LinkedIn is just one of the underutilized content tools companies can use to demonstrate the credibility of their senior teams—and in a big way. Think of it like a business card on steroids. Also, in an increasingly social world, LinkedIn is helping people control and underscore their corporate stories, and yes, even close deals. Because just a month earlier, my friend had also called me to say she’d not only opened up her company’s business in hard-to-reach technology companies, but closed several hundred thousand dollars in new deals as a result.

Yes. LinkedIn helped her close several hundred thousand dollars in deals.

And that’s why I believe companies need to stop ignoring or being afraid of LinkedIn, or looking at is as a solo event, left to their individual employees to use as they like.

What if they had guidance?

That’s what my work with companies is all about right now.

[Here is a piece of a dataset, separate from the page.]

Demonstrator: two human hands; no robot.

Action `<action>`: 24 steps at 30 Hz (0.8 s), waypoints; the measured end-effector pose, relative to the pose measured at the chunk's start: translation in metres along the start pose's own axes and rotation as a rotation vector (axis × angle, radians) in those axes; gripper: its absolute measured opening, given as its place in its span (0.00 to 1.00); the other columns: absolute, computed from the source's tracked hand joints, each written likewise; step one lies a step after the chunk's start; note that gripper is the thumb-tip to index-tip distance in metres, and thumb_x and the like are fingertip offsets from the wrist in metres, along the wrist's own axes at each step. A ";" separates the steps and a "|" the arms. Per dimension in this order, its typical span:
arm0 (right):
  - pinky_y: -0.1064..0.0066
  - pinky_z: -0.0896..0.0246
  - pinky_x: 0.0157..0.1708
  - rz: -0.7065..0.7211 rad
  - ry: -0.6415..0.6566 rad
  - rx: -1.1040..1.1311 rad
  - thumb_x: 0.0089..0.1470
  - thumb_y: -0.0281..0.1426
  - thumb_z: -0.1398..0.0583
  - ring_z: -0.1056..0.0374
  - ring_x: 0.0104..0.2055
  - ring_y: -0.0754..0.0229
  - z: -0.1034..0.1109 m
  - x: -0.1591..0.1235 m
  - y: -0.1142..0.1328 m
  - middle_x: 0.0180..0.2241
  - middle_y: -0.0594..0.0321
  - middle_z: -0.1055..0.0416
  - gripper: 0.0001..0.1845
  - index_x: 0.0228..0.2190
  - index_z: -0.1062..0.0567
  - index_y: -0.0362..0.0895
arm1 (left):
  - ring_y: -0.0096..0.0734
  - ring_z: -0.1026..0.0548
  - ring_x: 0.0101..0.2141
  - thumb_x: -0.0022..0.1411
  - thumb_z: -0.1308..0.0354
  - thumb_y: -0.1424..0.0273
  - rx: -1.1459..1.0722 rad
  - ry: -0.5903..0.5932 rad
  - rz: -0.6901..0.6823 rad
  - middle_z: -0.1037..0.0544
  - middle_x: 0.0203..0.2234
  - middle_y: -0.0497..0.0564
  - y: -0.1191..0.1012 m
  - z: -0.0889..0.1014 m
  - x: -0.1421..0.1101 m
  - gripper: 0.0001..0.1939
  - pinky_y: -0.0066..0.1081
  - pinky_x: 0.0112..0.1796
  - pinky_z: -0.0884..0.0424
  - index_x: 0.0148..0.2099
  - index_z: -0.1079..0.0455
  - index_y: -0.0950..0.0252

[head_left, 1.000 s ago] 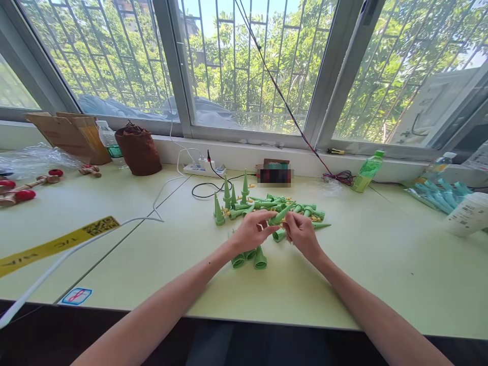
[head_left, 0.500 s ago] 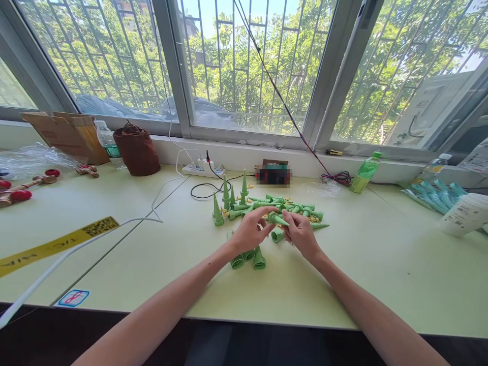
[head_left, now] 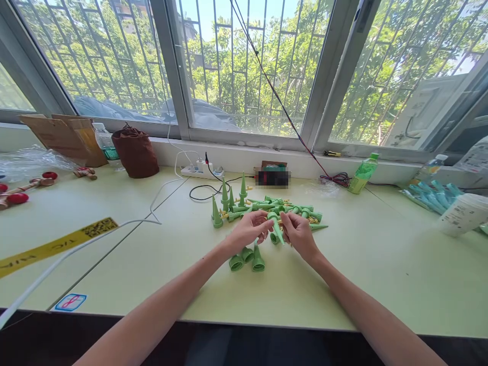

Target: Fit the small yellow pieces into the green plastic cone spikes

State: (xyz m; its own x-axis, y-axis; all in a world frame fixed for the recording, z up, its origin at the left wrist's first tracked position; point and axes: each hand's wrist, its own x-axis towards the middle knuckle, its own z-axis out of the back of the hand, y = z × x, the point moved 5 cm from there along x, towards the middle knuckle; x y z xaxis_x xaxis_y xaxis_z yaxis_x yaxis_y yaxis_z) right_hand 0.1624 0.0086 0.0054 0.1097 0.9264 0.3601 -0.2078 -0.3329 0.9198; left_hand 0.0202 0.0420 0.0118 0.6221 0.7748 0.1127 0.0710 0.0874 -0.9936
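Between my two hands a green plant watering spike (head_left: 278, 233) is held over the table, its point slanting down towards me. My left hand (head_left: 247, 232) has its fingers curled around the wide cap end. My right hand (head_left: 300, 233) pinches at the spike's side, where a bit of yellow shows; the fingertips partly hide it. Under and behind the hands lies a pile of green spikes (head_left: 263, 207) with small yellow valves. Several more spikes (head_left: 243, 192) stand upright at the pile's left. Nearer me lie a few green spikes (head_left: 258, 263), open ends facing me.
At the back are a power strip (head_left: 202, 171), a black cable (head_left: 206, 195) and a blurred dark box (head_left: 272, 177). A green bottle (head_left: 363, 174) and a white cup (head_left: 463, 216) stand right. Left are a brown pouch (head_left: 135, 152), wooden toys (head_left: 18, 198) and a white cable (head_left: 141, 219).
The held spike has turned, its tip swinging from pointing right to pointing down towards me. My left hand has shifted slightly lower, fingers more curled; my right hand stays close by.
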 end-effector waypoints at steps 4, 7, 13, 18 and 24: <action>0.73 0.54 0.13 -0.004 0.020 -0.005 0.58 0.51 0.45 0.50 0.13 0.68 -0.002 -0.001 -0.001 0.12 0.73 0.47 0.25 0.20 0.37 0.45 | 0.20 0.35 0.19 0.56 0.38 0.55 0.011 -0.004 -0.043 0.29 0.24 0.46 0.000 0.000 0.000 0.23 0.23 0.19 0.38 0.44 0.37 0.67; 0.73 0.54 0.13 0.002 0.023 -0.020 0.59 0.51 0.46 0.49 0.13 0.68 -0.001 0.000 -0.002 0.12 0.72 0.46 0.26 0.20 0.37 0.45 | 0.21 0.34 0.20 0.56 0.38 0.55 0.038 -0.002 -0.079 0.30 0.24 0.45 -0.002 0.000 -0.001 0.23 0.23 0.19 0.37 0.44 0.37 0.67; 0.73 0.55 0.13 -0.001 0.026 -0.054 0.57 0.51 0.45 0.49 0.14 0.67 -0.001 0.002 -0.004 0.13 0.70 0.44 0.27 0.19 0.37 0.45 | 0.22 0.32 0.21 0.57 0.38 0.57 0.202 -0.034 -0.137 0.32 0.25 0.45 -0.003 0.001 -0.003 0.23 0.23 0.19 0.36 0.49 0.34 0.67; 0.73 0.56 0.12 -0.025 0.046 -0.041 0.58 0.50 0.46 0.49 0.13 0.68 -0.001 0.001 -0.005 0.12 0.71 0.46 0.26 0.18 0.38 0.45 | 0.24 0.30 0.24 0.61 0.42 0.60 0.349 -0.059 -0.210 0.29 0.31 0.49 -0.007 0.000 -0.004 0.21 0.24 0.23 0.32 0.53 0.32 0.65; 0.73 0.59 0.12 -0.081 0.067 0.091 0.57 0.51 0.44 0.50 0.11 0.68 -0.003 0.000 -0.001 0.11 0.71 0.46 0.27 0.17 0.40 0.45 | 0.28 0.29 0.28 0.63 0.45 0.61 0.445 -0.071 -0.259 0.27 0.34 0.52 -0.012 -0.003 -0.008 0.21 0.26 0.26 0.30 0.55 0.33 0.64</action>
State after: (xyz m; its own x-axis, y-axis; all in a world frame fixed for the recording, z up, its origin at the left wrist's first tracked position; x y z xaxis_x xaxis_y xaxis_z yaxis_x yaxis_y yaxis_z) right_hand 0.1593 0.0096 0.0039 0.0565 0.9597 0.2752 -0.1118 -0.2678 0.9570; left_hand 0.0168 0.0333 0.0229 0.5729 0.7315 0.3698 -0.1324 0.5279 -0.8389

Beginning with strategy, creating a cohesive story, helping to develop customized best practices and content ideas, and more.

With LinkedIn, the cat is out of the bag. As a former recruiter, I can say that retained search firms like Korn Ferry, Heidrick & Struggles, and Spencer Stuart will find you or your employees and there’s nothing to be done about it. LinkedIn just makes easier what was once harder. The sooner you embrace that concept and start using LinkedIn to amplify business instead of fearing it, the sooner you can start enjoying the benefits of a cohesive approach for your executive team.

In all cases, and like all public-facing materials, you and your team need a unified strategy that strikes the right tone and presents the right balance of credibility, without being overtly sales-oriented.

Is this strategy just for Fortune 500 companies?

No. Similar principles can be applied across start-up and boutique firms as well as the most competitive Fortune 500 company. Whether the story represents a single founder, and perhaps her small team, or a fleet of senior leaders in 30 locations across the globe, the strategy is very similar—and in some cases, even more critical.